__Task statement__. The listing below contains a span that opens with the line containing "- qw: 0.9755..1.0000" and closes with the line containing "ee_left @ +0". Return that span exactly.

..........

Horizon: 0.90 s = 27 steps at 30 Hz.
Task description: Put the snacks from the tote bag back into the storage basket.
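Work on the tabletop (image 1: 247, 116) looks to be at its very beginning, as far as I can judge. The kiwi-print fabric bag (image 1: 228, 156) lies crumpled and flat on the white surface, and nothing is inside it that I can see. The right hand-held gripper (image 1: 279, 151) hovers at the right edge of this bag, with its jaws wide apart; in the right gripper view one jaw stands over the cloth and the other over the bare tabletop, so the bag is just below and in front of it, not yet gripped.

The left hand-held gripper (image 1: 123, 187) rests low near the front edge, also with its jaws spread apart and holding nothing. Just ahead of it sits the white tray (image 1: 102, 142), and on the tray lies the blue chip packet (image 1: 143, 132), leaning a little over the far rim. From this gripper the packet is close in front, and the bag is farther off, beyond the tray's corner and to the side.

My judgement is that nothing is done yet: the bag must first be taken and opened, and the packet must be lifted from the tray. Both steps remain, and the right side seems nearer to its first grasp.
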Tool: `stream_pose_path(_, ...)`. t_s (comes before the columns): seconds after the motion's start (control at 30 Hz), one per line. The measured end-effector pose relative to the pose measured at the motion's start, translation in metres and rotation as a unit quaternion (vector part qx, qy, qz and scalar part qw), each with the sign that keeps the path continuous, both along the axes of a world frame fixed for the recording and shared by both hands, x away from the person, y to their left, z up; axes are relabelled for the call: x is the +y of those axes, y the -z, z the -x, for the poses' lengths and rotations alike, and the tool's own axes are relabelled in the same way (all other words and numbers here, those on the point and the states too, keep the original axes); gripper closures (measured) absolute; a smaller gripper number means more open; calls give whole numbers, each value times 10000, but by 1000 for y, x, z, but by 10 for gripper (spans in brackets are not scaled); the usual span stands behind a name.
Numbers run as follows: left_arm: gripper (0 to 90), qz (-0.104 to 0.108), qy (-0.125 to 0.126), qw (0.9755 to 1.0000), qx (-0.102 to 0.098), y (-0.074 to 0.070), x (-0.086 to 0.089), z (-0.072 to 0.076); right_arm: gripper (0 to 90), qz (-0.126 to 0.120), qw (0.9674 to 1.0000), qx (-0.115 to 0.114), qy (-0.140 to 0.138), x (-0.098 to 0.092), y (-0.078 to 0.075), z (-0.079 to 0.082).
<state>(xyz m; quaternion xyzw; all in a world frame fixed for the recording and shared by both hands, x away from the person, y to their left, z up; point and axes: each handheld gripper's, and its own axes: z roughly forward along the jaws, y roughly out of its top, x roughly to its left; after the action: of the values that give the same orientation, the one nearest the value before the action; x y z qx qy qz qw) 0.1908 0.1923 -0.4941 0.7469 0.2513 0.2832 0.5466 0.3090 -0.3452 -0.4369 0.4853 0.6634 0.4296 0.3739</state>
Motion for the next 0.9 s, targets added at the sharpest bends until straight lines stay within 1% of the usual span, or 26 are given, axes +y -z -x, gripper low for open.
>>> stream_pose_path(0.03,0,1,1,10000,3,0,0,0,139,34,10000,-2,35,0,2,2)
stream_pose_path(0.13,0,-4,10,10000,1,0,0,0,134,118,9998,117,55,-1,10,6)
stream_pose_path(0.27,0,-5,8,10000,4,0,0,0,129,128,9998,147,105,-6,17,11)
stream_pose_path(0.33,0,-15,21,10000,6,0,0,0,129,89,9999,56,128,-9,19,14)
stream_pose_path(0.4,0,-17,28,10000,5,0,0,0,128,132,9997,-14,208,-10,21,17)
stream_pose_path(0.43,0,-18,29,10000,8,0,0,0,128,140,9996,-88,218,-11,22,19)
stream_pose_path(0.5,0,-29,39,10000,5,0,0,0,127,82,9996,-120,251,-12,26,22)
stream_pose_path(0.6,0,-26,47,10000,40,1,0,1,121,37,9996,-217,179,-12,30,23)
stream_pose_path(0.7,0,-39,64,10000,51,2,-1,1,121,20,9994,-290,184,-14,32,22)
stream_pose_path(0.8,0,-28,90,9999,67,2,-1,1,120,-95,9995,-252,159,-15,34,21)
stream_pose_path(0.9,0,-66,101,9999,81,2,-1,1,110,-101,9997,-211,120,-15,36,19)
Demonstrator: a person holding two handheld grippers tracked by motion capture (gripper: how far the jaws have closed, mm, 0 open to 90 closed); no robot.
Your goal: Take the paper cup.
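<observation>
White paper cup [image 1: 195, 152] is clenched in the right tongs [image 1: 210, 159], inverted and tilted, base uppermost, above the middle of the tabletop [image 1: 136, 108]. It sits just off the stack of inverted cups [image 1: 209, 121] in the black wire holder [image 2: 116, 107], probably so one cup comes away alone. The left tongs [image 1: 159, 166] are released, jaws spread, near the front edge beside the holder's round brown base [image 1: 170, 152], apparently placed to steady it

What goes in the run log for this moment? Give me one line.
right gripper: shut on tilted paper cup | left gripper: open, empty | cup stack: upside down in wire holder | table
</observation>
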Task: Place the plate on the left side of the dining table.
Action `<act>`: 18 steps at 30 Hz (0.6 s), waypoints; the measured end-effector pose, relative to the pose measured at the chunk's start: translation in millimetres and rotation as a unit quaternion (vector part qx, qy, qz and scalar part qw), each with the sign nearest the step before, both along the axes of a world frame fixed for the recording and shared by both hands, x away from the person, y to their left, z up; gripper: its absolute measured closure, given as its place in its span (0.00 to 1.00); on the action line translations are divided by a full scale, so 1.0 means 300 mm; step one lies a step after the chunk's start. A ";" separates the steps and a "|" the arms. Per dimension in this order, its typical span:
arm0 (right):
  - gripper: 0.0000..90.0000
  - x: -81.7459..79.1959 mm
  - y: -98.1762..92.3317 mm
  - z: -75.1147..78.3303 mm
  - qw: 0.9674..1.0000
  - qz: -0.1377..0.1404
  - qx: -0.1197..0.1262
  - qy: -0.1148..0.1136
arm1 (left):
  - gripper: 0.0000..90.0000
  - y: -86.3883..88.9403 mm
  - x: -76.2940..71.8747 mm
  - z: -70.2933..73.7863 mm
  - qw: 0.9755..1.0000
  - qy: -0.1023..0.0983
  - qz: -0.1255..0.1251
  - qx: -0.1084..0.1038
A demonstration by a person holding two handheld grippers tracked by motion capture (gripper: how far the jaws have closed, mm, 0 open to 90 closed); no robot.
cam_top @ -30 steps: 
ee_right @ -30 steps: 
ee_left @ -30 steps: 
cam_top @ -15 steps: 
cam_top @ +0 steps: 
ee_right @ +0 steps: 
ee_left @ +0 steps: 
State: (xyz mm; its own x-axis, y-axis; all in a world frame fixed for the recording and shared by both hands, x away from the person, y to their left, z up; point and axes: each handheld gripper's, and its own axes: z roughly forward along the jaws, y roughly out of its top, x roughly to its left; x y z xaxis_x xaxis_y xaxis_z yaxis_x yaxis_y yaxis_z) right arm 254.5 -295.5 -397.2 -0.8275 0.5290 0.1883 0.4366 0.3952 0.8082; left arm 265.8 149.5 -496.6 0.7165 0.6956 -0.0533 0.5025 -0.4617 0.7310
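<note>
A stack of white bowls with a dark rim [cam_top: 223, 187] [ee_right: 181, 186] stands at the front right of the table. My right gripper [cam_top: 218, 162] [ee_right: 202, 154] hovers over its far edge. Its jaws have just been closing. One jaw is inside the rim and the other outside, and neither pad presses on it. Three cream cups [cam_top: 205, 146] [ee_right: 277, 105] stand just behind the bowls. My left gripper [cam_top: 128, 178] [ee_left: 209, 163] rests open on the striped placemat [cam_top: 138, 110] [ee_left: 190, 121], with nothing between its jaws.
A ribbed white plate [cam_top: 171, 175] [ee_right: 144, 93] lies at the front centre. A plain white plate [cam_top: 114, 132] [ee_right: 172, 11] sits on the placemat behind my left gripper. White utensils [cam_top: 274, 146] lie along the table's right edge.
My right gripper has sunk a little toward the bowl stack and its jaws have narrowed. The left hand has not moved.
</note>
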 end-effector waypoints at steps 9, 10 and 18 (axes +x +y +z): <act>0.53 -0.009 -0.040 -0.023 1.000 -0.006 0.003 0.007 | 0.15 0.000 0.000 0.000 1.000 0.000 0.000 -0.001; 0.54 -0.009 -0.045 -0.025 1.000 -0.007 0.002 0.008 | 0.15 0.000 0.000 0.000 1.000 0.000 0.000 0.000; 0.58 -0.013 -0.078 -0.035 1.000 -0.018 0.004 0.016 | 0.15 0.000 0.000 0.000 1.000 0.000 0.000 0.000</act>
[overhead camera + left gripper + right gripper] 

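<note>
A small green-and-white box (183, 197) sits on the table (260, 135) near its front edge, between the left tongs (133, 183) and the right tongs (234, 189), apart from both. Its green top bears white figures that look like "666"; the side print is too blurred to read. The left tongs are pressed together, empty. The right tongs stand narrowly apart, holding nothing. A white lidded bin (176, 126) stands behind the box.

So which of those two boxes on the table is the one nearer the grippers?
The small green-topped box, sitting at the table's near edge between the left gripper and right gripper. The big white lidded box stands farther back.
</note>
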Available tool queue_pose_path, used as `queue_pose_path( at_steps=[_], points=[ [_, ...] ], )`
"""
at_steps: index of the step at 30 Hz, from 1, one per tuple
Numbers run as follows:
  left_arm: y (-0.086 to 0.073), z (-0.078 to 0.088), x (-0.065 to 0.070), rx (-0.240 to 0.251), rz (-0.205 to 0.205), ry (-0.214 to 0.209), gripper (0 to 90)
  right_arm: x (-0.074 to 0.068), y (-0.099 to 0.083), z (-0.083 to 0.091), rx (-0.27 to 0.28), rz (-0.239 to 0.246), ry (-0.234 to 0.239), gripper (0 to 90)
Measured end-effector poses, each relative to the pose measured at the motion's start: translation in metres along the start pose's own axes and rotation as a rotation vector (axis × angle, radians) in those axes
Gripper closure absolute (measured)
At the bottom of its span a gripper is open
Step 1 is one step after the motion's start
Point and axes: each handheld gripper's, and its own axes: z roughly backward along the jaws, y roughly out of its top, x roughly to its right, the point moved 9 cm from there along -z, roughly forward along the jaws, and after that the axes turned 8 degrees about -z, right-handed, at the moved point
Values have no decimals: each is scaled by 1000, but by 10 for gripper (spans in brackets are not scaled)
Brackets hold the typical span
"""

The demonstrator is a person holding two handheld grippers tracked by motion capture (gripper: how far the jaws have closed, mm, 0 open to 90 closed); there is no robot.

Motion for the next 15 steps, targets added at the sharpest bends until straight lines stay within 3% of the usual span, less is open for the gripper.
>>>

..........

__Response to the exercise__.
  - qw: 0.9755..1.0000
  - qy: -0.1023..0.0983
  - qz: -0.1255..0.1251
  - qx: -0.1084..0.1038
A demonstration by a person holding two handheld grippers tracked by motion capture (gripper: how far the jaws have closed, mm, 0 open to 90 closed); no robot.
cam_top @ -30 steps: 
ee_right @ -30 steps: 
ee_left @ -30 steps: 
cam_top @ -15 steps: 
cam_top @ +0 steps: 
ee_right @ +0 steps: 
ee_left @ +0 steps: 

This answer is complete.